MÜLTECİ DAYANIŞMA AĞI’NDAN MÜLTECİLER İÇİN ÖNERİLER
“Mültecilerin ülkeye güvenli erişimi sağlanmalı, etkin, şeffaf ve erişebilir sığınma prosedürleri uygulanmalıdır. Mültecilerin statüsüzlük durumu uluslararası insan hakları standartlarına uygun şekilde anayasal bir güvenceyle çözüme kavuşturulmalı ve uygulanmalıdır. İnsan kaçakçılığı suçu ile mücadele kapsamında yürütülen soruşturmalar hızlı ve etkin bir şekilde yürütülmelidir.
İnsan kaçaklığı suçu kapsamında yargılanan insanlara caydırıcı cezalar verilmelidir. Göçmen alanında çalışan kamu çalışanları seçiminde özel prosedür uygulamalı ve kamu çalışanları haklar ve özgürlükler konusunda eğitime tabi tutulmalıdır. Siyasilerin ve medyanın mültecilere yönelik ırkçı, ayrıştırıcı, hedef gösteren dili düzeltilmekledir. Van Gölü sahil güvenlik tarafından denetlenmelidir. Ekonomik sıkıntılardan dolayı insan kaçakçılığı suçuna bulaşmış yerli halka istihdam alanları oluşturulmalıdır. Siyasi partiler mülteci krizini hak temelli bir yaklaşımla acilen gündemlerine almalıdır.”

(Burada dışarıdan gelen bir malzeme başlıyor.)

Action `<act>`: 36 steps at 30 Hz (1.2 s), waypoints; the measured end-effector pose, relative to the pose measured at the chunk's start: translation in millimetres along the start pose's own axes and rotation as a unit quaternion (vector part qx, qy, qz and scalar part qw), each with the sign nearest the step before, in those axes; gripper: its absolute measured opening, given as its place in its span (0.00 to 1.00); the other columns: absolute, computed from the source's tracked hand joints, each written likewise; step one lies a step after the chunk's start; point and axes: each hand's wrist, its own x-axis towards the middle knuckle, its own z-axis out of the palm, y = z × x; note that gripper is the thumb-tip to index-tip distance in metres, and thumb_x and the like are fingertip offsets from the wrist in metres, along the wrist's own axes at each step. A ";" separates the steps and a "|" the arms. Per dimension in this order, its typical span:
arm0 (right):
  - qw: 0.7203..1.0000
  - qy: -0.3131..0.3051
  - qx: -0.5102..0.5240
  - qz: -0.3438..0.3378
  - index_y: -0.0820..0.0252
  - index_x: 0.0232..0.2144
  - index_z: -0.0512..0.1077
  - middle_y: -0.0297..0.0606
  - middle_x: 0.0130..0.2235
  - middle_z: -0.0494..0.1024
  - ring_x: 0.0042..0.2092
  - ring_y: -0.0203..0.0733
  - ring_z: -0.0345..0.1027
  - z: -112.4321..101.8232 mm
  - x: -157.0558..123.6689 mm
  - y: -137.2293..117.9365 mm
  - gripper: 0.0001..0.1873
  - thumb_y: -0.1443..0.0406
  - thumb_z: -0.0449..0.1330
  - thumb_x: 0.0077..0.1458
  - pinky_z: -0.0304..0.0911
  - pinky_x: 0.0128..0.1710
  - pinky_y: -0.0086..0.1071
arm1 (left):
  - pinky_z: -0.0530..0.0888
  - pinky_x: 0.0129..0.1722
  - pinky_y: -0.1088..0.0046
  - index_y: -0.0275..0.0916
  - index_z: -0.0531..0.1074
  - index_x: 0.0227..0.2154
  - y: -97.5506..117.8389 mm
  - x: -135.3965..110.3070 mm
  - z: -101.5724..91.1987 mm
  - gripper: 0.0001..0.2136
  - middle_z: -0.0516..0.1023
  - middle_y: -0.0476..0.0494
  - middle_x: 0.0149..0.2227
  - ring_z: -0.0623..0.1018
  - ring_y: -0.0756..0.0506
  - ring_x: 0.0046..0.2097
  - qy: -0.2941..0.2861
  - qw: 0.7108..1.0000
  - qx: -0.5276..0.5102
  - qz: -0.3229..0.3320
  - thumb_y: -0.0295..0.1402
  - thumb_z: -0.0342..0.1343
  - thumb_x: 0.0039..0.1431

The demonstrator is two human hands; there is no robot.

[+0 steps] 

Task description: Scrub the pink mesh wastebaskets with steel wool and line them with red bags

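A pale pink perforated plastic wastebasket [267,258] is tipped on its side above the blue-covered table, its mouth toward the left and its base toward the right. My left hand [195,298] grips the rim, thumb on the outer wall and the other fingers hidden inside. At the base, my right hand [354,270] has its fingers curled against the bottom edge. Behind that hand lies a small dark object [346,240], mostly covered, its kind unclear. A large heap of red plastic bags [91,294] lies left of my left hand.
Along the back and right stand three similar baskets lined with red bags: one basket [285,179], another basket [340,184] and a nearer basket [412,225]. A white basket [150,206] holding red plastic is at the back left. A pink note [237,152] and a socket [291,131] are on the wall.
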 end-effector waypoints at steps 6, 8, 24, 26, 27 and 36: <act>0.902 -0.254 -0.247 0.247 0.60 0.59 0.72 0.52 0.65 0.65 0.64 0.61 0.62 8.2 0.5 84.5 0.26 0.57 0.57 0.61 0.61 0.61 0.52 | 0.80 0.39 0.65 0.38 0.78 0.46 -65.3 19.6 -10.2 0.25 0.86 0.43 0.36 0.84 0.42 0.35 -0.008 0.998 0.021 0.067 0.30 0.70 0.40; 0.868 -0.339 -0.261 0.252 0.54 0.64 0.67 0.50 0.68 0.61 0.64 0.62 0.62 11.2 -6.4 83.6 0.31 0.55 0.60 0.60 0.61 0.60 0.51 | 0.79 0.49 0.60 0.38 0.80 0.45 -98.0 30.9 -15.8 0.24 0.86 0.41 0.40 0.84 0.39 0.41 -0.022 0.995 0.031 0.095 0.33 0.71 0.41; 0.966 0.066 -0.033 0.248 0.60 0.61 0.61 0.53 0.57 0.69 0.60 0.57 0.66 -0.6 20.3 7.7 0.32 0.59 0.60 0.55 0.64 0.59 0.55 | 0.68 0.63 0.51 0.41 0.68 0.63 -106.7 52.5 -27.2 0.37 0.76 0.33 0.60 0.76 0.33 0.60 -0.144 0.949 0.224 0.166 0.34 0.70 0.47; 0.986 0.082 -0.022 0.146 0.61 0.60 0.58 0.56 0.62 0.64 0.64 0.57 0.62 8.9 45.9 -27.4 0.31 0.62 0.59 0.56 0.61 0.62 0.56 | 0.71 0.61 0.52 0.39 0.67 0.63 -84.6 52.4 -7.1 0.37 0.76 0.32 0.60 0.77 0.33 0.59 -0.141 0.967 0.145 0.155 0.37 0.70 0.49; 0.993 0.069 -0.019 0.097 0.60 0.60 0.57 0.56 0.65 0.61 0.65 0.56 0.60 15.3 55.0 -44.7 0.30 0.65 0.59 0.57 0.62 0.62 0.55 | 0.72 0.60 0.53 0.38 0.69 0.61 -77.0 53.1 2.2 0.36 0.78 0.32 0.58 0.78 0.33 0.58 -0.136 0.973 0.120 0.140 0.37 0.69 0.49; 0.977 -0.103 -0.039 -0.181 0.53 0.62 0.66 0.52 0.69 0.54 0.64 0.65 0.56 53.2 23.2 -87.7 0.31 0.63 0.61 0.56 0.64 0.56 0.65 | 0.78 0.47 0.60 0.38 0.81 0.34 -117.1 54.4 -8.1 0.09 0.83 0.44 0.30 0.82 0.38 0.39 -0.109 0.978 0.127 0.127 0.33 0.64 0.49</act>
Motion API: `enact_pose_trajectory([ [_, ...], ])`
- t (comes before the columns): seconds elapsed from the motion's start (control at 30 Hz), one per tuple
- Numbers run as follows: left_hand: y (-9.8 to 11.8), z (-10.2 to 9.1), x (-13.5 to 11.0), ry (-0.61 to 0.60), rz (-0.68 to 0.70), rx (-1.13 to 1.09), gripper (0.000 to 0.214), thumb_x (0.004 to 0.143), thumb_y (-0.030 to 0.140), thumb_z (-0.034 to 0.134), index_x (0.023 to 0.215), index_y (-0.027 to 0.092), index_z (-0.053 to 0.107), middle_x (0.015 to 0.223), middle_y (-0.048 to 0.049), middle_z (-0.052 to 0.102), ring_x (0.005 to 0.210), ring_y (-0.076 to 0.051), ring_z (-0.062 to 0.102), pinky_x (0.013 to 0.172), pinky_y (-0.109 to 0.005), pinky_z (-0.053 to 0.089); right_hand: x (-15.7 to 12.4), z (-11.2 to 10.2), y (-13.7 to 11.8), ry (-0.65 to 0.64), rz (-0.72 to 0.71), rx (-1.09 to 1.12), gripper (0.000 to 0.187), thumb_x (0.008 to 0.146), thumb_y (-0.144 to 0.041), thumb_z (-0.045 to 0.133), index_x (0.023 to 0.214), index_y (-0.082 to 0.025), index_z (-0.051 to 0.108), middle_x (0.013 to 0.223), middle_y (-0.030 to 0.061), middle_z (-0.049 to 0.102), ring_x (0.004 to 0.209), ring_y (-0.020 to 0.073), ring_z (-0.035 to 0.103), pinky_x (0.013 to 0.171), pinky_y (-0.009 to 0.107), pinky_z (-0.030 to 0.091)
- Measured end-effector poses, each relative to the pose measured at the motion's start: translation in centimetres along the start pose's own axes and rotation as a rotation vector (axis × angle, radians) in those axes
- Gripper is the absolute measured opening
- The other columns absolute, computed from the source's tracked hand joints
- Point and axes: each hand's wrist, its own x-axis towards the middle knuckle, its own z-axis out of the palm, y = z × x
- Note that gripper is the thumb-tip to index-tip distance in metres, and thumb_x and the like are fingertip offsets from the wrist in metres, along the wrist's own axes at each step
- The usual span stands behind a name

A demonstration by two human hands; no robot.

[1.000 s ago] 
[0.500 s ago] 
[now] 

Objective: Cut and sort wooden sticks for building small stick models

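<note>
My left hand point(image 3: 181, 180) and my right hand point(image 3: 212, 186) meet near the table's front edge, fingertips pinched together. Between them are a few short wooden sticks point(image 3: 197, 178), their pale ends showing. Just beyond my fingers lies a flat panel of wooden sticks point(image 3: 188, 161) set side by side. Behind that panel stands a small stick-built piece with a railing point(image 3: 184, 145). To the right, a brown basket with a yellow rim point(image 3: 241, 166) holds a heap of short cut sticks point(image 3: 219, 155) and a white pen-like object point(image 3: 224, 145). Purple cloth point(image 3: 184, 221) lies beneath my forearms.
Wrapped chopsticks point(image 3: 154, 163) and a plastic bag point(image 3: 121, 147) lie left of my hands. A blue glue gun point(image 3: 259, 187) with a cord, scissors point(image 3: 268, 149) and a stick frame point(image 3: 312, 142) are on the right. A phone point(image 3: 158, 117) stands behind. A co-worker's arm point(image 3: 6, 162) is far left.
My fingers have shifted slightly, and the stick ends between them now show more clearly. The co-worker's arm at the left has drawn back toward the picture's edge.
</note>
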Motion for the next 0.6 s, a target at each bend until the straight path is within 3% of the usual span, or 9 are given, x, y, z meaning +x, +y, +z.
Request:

VAN GÖLÜ’NDEKİ O KAZA YAŞANANLARI TEYİT EDER NİTELİKTE
Bilindiği gibi Van’daki göçmenlerin yaşadığı son olay Türkiye’de de kayıtlara geçen bir olay olmuştu. Van'da düzensiz göçmenleri taşıyan ‘Akbaş’ isimli tekne 27 Haziran 2020'de olumsuz hava koşulları Çarpanak Adası açıklarında batmıştı.
Van Gölü kıyısından bindikleri tekneyle Bitlis'in Tatvan ilçesine gitmek isteyen düzensiz göçmenlerden 61'i hayatını kaybetmişti. Olayla ilgili Van Cumhuriyet Başsavcılığının 145 gün süren soruşturması sonucunda 12 sanık hakkında dava açılmış, 25 şüpheli hakkında da Kovuşturmaya yer olmadığı’ kararı verilmişti.
Başsavcılık tarafından hazırlanan iddianamede, yapılan araştırmalar sonucu tekneye kapasitenin üzerinde yolcu alındığı ancak tam yolcu sayısının tespit edilemediği belirtilmişti. 100'ün üzerinde yolcu bulunduğunun değerlendirildiği bildirilen iddianamede, tekneyi kullanan Medeni Akbaş'ın jandarma ekiplerince yakalandığı, Servet Akbaş'ın ise şu ana kadar ölü ya da sağ olarak ele geçirilemediği bilgisi yer almıştı. Olayla ilgili 12 sanık hakkında "Nitelikli göçmen kaçakçılığı yapma" ve "Bilinçli taksirle birden fazla kişinin ölümüne sebebiyet verme" suçlarından 38 yıl 6'şar ay hapis istemiyle dava açılmıştı. Bu olay aynı zamanda Türkiye’deki en büyük ölümlü deniz kazası olarak kayıtlara geçmişti.